▶ [Task]: The response must restate all of the data word for word.
----------
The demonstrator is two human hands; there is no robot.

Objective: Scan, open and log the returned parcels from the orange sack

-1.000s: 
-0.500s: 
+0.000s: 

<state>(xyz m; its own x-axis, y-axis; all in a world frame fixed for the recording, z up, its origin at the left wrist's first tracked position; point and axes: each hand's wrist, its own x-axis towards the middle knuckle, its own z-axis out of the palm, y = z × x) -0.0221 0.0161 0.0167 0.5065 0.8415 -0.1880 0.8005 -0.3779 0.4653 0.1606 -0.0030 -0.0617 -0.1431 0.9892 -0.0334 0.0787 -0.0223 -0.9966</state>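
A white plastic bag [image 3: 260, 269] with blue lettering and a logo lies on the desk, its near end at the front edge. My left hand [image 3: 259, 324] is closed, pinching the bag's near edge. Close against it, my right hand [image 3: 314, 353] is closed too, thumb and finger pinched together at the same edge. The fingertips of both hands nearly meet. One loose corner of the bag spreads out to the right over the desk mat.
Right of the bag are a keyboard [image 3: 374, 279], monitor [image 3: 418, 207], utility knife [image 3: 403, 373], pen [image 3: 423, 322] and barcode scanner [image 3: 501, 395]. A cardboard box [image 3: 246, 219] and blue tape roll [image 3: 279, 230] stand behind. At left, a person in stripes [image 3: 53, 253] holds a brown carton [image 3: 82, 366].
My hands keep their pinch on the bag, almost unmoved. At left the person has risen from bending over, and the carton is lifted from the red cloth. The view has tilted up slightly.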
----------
▶ [Answer to the exercise]:
The demonstrator is two human hands; there is no robot.

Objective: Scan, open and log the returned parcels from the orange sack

-1.000s: 
-0.500s: 
+0.000s: 

<state>(xyz m; its own x-axis, y-axis; all in a world frame fixed for the recording, z up, its origin at the left wrist's first tracked position; point and axes: each hand's wrist, its own x-axis towards the middle knuckle, its own z-axis out of the palm, y = z × x) -0.0221 0.0161 0.0167 0.5065 0.8415 -0.1880 0.8005 -0.3779 0.4653 0.1606 -0.0030 -0.0617 -0.1431 0.9892 -0.0334 0.0787 -0.0223 -0.9966</state>
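A white plastic bag [image 3: 260, 269] with blue lettering and a logo lies on the desk, its near end at the front edge. My left hand [image 3: 259, 324] is closed, pinching the bag's near edge. Close against it, my right hand [image 3: 314, 353] is closed too, thumb and finger pinched together at the same edge. The fingertips of both hands nearly meet. One loose corner of the bag spreads out to the right over the desk mat.
Right of the bag are a keyboard [image 3: 374, 279], monitor [image 3: 418, 207], utility knife [image 3: 403, 373], pen [image 3: 423, 322] and barcode scanner [image 3: 501, 395]. A cardboard box [image 3: 246, 219] and blue tape roll [image 3: 279, 230] stand behind. At left, a person in stripes [image 3: 53, 253] holds a brown carton [image 3: 82, 366].
My hands keep their pinch on the bag, almost unmoved. At left the person has risen from bending over, and the carton is lifted from the red cloth. The view has tilted up slightly.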

That completes the answer to the exercise.